Is it because children do better at receiving aggressive treatment?

DR JENNIFER LEONG

They are very resilient and they have a pure kind of strength to make them bounce back easier. I suppose there is a logic behind that. 

INTERVIEWER

Oncology feels like one of the most emotionally overwhelming jobs one can have. 

DR JENNIFER LEONG

It does feel that way. Most times you need to act as a counsellor, a pillar of strength, and moral support for your patients. You need to keep your composure when the patient is depressed, or when the family members are crying. 

Having empathy in this kind of situation is a must. I would ask myself what I would feel if I’m in their shoes, so I never rush the conversation and I always give them time to recollect themselves or to release their doubts, worries, and pent-up feelings. But all in all you still have to maintain your composure. It’s not easy. 

INTERVIEWER

Does maintaining composure all the time exhaust you?

DR JENNIFER LEONG

It does. My work is very taxing. So when I go home I want to empty my mind completely. My husband always says I have to watch more intellectual shows, but he doesn’t know that my mind is stretched to its max at work already! So instead I like to watch shows that are fun and don’t take much thinking, like sitcoms, rom-coms, and korean dramas.  

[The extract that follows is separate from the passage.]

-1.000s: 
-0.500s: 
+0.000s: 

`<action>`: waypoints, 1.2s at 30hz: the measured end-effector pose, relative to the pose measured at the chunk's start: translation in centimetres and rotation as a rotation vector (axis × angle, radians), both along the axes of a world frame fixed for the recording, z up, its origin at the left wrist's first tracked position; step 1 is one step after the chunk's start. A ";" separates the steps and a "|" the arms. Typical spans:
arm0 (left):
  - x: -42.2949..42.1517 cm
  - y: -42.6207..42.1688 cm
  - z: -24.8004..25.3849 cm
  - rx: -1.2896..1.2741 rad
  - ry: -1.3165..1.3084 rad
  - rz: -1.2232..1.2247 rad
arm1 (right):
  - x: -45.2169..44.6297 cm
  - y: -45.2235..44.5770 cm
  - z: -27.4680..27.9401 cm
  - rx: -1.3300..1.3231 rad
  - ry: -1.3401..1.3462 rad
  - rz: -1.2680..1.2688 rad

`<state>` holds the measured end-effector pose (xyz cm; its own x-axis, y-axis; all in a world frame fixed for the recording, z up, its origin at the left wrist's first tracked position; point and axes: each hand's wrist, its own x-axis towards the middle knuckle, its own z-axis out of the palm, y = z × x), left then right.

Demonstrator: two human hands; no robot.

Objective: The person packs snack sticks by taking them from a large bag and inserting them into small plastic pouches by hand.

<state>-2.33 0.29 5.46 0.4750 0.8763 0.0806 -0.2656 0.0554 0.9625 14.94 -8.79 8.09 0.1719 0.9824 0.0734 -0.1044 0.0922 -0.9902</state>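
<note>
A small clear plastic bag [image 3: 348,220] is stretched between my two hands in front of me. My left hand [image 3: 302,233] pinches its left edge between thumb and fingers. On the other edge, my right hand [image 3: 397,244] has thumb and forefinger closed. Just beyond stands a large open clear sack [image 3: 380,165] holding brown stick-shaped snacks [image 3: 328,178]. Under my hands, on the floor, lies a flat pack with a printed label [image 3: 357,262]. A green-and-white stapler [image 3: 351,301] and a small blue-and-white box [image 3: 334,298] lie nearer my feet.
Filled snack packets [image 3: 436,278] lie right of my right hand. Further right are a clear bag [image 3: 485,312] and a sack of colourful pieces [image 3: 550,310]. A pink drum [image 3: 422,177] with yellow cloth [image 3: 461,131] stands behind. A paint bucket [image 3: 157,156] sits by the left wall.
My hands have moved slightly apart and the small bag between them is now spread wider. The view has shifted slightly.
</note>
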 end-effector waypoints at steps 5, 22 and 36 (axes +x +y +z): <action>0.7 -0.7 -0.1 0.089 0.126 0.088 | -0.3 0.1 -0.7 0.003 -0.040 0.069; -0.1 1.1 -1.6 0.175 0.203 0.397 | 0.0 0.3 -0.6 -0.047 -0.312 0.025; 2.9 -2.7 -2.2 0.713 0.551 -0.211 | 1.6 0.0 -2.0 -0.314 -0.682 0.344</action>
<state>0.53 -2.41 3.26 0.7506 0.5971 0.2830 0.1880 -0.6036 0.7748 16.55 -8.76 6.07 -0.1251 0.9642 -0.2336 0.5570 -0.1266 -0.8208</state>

You can always still discuss work with colleagues outside of work. But with such a demanding job, I find a craving to have some me time, some outlet to get away from all that serious stuff when I can afford to. To keep yourself balanced you have to have a hobby, a passion unrelated to medicine, something. 

INTERVIEWER

What is your hobby?

DR JENNIFER LEONG

I used to swim a lot, but this has been put on the back bench after I’ve had kids. I like to read.

INTERVIEWER

Even though you already do so much reading at work?

DR JENNIFER LEONG

Well yeah. In my free time I like to read biographies. I’m trying to get my hand on the Barack Obama book. I like to read about women who have made it; I find them very inspiring. Successful businesswomen usually have very good life tips, especially working mothers. I like to learn from their stories on how they managed it all. 

I hope I can always finish a book I bought, but I usually don’t.

INTERVIEWER

You are quite the feminist. 

DR JENNIFER LEONG

I agree that I am pro-women. If I find there’s a local business run by a single mother (like how sometimes they make handicrafts and sell them in supermarkets), I would automatically become such a sucker for it. I always want to buy from them, because I believe that women should support each other. 

INTERVIEWER

How do you yourself cope as a busy working mum?

DR JENNIFER LEONG

I have two kids now. My daughter is 4 years old, who talks as much as I do, and my son is 16 months old. We have a nanny who has grown quite close to us. I try to find more time for my children, because everyone keeps telling me that when they are younger you should spend more time with them, before they grow up and it becomes uncool to spend time with you anymore. 

My son is very close to his dad. But yesterday for some reason, he kept coming up to me and trying to make me cuddle him. It felt so nice!

When I was practising in a government hospital it was constantly super hectic, to the point that for months on end when I reached home after work the kids were already asleep. It really makes you start questioning, and see how your time management actually matches your choices in life. 

INTERVIEWER

How did your children feel about it?

DR JENNIFER LEONG

My daughter was used to not seeing me on weekdays. I still feel very bad to this day. It spurs me to try to spend a little more time with them whenever I can. 

INTERVIEWER

By modifying your workload?

DR JENNIFER LEONG


The workload needs to be within your control and needs to not overspill beyond your capacity to manage it. The good thing about private practice is that you can distinctly feel that time is in your grasp, and you get more freedom to schedule how many cases you know you can confidently deal with. This makes you plan better for your own life, and by doing so the patients can get the best out of you too.